====== DATA EXCERPT

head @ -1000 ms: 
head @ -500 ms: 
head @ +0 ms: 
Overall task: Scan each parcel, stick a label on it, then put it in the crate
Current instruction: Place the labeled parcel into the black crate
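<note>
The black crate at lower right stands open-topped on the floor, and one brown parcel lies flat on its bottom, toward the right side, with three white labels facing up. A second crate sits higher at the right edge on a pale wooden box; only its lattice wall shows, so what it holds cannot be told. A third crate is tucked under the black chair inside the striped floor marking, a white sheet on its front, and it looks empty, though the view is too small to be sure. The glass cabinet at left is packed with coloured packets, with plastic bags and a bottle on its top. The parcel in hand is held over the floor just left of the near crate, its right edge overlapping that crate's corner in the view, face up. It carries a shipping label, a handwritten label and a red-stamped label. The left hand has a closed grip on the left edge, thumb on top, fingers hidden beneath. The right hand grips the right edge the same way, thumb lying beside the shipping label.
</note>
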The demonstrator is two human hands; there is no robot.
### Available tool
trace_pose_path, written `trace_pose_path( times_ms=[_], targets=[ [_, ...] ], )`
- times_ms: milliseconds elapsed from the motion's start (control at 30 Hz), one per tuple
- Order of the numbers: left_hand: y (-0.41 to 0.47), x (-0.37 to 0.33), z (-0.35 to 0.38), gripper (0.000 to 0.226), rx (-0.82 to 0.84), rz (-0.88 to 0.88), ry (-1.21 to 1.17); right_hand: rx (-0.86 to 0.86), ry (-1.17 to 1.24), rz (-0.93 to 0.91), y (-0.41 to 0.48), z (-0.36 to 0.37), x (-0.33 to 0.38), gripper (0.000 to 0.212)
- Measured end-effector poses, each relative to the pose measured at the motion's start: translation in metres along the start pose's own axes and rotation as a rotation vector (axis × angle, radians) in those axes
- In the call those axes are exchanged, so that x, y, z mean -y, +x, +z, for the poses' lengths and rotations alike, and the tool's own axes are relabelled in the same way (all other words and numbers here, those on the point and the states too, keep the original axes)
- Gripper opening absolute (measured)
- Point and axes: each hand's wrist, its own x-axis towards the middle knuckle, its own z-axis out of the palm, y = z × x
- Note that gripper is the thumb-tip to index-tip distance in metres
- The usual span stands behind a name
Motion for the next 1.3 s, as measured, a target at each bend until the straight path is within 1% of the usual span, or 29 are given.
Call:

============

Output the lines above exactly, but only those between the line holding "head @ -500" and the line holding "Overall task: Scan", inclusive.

head @ -500 ms: 
head @ +0 ms: 
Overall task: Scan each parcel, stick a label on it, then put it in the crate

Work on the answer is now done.